Identification and Prevention
A concussion is a traumatically induced alteration in mental status, such as confusion or amnesia, that may or may not involve a loss of consciousness (Kelly et al. 1991). It is based on functional, not structural, pathology, because imaging is often normal and not diagnostic of injury. There are 1.6 to 3.8 million sports and recreational concussions per year, and 135,000 are seen in the emergency room (Langlois JA et al. 2006). This injury most commonly occurs in American football during tackling or blocking but also occurs in other sports, such as in soccer when a player heads the ball or in ice hockey (more prevalent in women). There is good evidence that helmet use in skiing and snowboarding reduces head injuries. Limiting body checking in youth ice hockey and contact in youth football has also been shown to reduce head injuries. Teaching proper tackling techniques in football and avoidance of heading duels in soccer helps to reduce the risk of concussions. Evidence on use of mouth guards is inconsistent. Athletes with a history of previous concussions are more likely to have recurrent concussions (Guskiewicz et al. 2003).
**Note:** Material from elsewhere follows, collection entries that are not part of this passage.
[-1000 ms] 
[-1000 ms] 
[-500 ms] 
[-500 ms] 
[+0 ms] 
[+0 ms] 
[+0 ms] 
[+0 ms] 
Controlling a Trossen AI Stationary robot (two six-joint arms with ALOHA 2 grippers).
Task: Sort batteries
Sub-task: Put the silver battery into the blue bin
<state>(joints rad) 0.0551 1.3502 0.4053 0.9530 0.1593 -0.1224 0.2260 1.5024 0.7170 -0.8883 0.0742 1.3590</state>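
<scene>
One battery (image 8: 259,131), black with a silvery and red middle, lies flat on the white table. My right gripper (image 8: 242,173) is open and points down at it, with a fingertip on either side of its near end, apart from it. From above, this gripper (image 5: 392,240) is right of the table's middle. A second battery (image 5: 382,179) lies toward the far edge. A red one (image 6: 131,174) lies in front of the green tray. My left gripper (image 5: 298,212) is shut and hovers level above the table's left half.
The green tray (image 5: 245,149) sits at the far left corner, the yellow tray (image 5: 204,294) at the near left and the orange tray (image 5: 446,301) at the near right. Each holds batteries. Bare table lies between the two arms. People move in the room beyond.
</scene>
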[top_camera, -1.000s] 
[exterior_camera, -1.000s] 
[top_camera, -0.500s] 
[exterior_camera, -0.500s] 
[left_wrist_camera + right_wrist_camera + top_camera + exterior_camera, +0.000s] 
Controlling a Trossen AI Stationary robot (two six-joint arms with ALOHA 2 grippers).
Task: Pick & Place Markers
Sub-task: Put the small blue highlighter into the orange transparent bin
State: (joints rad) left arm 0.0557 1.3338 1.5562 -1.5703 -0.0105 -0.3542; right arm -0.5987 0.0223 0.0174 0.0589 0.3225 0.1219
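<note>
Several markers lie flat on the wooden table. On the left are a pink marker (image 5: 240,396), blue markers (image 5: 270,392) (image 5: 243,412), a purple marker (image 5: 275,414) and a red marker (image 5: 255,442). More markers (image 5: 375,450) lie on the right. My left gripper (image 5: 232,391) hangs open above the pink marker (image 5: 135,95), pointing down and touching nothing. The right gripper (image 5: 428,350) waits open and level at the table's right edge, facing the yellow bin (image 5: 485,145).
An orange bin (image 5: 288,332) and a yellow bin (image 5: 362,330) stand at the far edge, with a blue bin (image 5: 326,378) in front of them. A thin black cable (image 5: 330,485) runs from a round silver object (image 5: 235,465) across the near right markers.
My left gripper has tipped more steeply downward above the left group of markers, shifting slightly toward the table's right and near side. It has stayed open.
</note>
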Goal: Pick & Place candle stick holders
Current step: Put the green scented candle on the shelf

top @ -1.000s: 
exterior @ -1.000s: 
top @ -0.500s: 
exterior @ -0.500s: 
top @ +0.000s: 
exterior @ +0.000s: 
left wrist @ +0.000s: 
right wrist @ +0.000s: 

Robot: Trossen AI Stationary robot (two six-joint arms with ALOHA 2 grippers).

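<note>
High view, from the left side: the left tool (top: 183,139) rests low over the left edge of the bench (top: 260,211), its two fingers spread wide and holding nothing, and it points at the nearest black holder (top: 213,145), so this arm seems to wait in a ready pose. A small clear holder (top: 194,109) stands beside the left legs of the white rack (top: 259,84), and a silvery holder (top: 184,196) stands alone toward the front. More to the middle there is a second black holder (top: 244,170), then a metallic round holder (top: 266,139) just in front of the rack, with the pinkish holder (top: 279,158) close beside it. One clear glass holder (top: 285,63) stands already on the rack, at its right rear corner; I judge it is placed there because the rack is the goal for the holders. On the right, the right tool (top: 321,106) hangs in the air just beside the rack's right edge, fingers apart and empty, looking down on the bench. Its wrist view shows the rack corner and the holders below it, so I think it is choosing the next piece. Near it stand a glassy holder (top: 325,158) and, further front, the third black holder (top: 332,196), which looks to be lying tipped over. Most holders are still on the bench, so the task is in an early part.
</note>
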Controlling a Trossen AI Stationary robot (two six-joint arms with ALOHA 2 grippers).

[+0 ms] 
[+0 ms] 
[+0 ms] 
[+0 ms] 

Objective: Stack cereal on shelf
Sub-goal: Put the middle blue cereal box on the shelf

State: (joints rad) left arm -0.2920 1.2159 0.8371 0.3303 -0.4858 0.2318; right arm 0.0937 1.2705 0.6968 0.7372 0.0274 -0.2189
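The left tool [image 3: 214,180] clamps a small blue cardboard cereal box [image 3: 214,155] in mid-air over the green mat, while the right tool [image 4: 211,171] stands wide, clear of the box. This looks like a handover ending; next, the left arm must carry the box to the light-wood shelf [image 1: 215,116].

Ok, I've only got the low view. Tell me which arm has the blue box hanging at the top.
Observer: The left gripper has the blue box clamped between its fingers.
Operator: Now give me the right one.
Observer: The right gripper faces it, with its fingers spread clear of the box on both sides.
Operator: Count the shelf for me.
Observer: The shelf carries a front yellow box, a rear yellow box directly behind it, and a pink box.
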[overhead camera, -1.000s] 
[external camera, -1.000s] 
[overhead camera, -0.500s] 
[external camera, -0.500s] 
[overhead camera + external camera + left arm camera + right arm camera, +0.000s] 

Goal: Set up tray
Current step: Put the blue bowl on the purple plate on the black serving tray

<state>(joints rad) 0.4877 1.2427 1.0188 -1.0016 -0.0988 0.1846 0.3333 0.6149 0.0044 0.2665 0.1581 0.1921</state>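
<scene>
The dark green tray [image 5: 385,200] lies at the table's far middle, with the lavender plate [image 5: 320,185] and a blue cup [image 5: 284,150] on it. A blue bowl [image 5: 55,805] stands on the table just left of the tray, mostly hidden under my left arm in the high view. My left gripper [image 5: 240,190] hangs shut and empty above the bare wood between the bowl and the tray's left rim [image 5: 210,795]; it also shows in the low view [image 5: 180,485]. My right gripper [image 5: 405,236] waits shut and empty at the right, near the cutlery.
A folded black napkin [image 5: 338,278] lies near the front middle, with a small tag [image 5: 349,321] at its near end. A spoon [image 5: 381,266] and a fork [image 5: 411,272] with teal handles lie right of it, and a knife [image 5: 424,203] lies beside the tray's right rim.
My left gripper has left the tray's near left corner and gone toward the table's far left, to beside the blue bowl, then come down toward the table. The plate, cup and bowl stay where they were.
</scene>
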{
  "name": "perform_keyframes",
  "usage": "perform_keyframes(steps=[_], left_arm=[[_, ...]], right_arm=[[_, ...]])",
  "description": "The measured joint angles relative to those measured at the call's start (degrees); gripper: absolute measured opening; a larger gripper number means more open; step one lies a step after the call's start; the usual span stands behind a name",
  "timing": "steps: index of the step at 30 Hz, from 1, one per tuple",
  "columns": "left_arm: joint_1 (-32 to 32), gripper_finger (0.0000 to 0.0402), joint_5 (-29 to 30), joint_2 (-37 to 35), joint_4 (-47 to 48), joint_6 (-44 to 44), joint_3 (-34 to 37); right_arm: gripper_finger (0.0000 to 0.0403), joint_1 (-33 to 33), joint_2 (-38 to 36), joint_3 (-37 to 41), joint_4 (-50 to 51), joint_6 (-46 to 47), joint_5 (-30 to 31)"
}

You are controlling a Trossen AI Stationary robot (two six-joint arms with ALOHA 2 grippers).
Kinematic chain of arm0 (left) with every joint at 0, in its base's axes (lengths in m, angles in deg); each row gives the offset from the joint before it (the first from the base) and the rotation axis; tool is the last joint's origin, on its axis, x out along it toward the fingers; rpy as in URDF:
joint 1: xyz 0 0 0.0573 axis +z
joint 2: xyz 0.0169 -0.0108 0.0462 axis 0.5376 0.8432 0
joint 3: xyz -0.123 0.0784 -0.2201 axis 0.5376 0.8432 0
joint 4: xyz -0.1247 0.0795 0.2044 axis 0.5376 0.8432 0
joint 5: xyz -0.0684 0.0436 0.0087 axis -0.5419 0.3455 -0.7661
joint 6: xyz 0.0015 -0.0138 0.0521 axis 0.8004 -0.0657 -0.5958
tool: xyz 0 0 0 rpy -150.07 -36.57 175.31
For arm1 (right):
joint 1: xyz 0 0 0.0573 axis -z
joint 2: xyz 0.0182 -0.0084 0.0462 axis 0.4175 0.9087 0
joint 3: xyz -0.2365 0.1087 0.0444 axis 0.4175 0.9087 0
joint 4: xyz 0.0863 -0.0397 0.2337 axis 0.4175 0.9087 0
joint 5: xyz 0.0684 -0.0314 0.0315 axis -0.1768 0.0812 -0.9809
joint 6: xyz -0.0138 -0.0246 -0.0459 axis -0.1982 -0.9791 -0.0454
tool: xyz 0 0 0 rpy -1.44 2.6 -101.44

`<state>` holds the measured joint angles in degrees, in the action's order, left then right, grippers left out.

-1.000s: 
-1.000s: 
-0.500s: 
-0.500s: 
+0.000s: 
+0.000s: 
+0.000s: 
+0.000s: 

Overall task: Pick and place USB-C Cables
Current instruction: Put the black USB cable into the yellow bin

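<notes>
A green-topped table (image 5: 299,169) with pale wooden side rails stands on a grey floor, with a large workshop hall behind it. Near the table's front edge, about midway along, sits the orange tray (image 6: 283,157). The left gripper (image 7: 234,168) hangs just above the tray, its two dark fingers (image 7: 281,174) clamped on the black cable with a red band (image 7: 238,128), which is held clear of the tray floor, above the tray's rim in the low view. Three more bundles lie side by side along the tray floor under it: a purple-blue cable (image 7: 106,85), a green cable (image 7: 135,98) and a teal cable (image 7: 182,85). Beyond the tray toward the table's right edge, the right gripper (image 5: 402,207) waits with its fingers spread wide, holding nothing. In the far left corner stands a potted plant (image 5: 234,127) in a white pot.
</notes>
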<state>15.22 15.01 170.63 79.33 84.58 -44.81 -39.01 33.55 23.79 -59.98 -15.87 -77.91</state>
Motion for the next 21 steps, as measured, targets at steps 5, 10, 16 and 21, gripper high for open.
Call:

It is important to have standard policies and protocols in place for education of players, referees, coaching staff, and parents of youth to help identify and understand the signs and symptoms of concussions. Everyone should have an understanding of its clinical features, assessment techniques, and principles for safe return to play. Concussions may involve clinical symptoms, physical signs, cognitive impairment, neurobehavioral features, and sleep-wake disturbances. Athletes can present with headaches, feelings of fogginess and drowsiness, forgetfulness, or irritability, or be emotionally unstable. Gait unsteadiness and slow reaction times are often noted. If any of these symptoms are observed, the athlete should be safely removed from practice or play.
Summary of Concussion Recommendations
- Removal from game with any sign or symptoms of concussion
- No return to play on day of injury
- Medical evaluation following injury, including neuropsychological testing and radiographs to rule out more serious intracranial pathology
- Adherence to stepwise return-to-play process:
- No activity until asymptomatic at rest and during exertion
- Light aerobic exercises
- Sport-specific exercises
- Noncontact drills
- Contact drills
- Game play
Two of the most important factors in determining next steps are the athlete's age and concussion history. Children have more prolonged and diffuse cerebral swelling and are at an increased risk for a second head injury (Pickles 1950). It is important to note that the speed of recovery is the same for all age groups, thus negating the theory that “kids heal faster.” Knowing whether the athlete has a history of concussions at the time of a new injury is important. Cumulative neuropsychological and subtle neurocognitive deficits can be seen after multiple concussions. After three or more concussions, athletes become more vulnerable to subsequent injuries (Collins et al. 2002) and therefore it is recommended that they retire from contact sports.
Overall there is a strong need for clear and practical guidelines to determine recovery and safe return to play for athletes with a sport-related concussion. One must remember that the science of concussion is incomplete, and thus management and return-to-play decisions should still be based on clinical judgment on an individualized basis.